WORK REQUIRED
Each line of the material below is to be written out exactly. Leave out any picture.

STORED DATA

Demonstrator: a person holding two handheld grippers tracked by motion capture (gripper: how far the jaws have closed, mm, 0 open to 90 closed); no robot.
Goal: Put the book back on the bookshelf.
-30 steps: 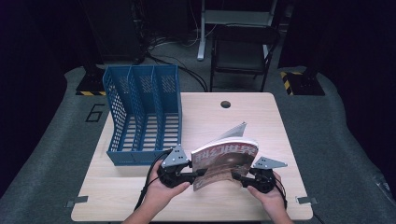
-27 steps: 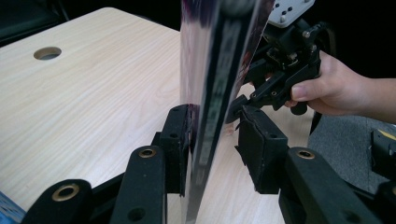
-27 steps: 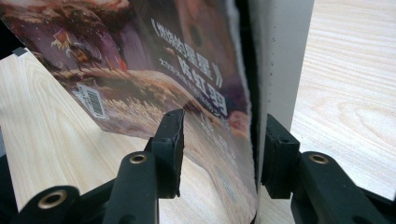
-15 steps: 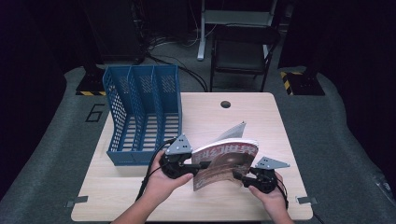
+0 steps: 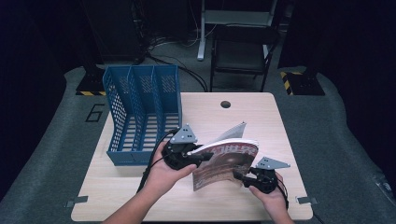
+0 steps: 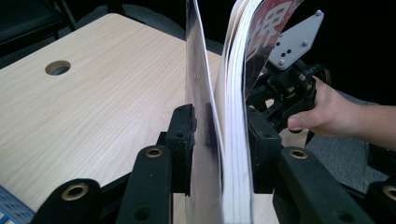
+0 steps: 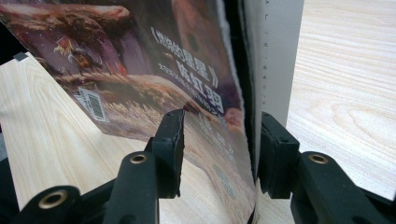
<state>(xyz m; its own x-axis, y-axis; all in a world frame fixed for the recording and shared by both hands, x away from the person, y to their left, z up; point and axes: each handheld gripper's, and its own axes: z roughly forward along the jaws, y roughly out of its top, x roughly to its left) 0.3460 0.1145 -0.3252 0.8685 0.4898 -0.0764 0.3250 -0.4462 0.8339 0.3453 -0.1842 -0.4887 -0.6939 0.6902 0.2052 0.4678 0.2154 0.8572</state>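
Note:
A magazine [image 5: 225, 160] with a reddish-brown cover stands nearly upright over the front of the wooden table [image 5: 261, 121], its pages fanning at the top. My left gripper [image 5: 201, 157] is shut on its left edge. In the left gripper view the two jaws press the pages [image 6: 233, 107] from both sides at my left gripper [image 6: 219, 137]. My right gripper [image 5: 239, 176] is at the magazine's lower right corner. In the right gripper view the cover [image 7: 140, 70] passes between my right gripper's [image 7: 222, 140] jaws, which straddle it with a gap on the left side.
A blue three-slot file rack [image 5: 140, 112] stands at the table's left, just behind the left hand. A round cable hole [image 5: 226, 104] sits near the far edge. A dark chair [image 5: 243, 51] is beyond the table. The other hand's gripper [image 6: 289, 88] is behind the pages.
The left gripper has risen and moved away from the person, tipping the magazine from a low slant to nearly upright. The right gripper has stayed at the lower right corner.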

PROBLEM SOLUTION
Demonstrator: a person holding two handheld grippers tracked by motion capture (gripper: how far the jaws have closed, mm, 0 open to 90 closed); no robot.
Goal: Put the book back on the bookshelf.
-30 steps: 
-27 steps: 
-27 steps: 
-15 steps: 
+0 steps: 
+0 steps: 
+0 steps: 
<state>(xyz m; its own x-axis, y-axis; all in a world frame fixed for the recording and shared by both hands, x away from the person, y to their left, z up; point and axes: each handheld gripper's, and its own axes: z roughly forward along the jaws, y roughly out of its top, x roughly to its left) 0.3460 0.1145 -0.3252 0.8685 0.4898 -0.0764 0.3250 -0.4462 0.8339 0.3453 -0.1842 -0.4887 -0.6939 0.6902 0.2052 0.4678 0.2154 0.8572</state>
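Note:
A magazine [image 5: 225, 160] with a reddish-brown cover stands nearly upright over the front of the wooden table [image 5: 261, 121], its pages fanning at the top. My left gripper [image 5: 201, 157] is shut on its left edge. In the left gripper view the two jaws press the pages [image 6: 233, 107] from both sides at my left gripper [image 6: 219, 137]. My right gripper [image 5: 239, 176] is at the magazine's lower right corner. In the right gripper view the cover [image 7: 140, 70] passes between my right gripper's [image 7: 222, 140] jaws, which straddle it with a gap on the left side.
A blue three-slot file rack [image 5: 140, 112] stands at the table's left, just behind the left hand. A round cable hole [image 5: 226, 104] sits near the far edge. A dark chair [image 5: 243, 51] is beyond the table. The other hand's gripper [image 6: 289, 88] is behind the pages.
The left gripper has risen and moved away from the person, tipping the magazine from a low slant to nearly upright. The right gripper has stayed at the lower right corner.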

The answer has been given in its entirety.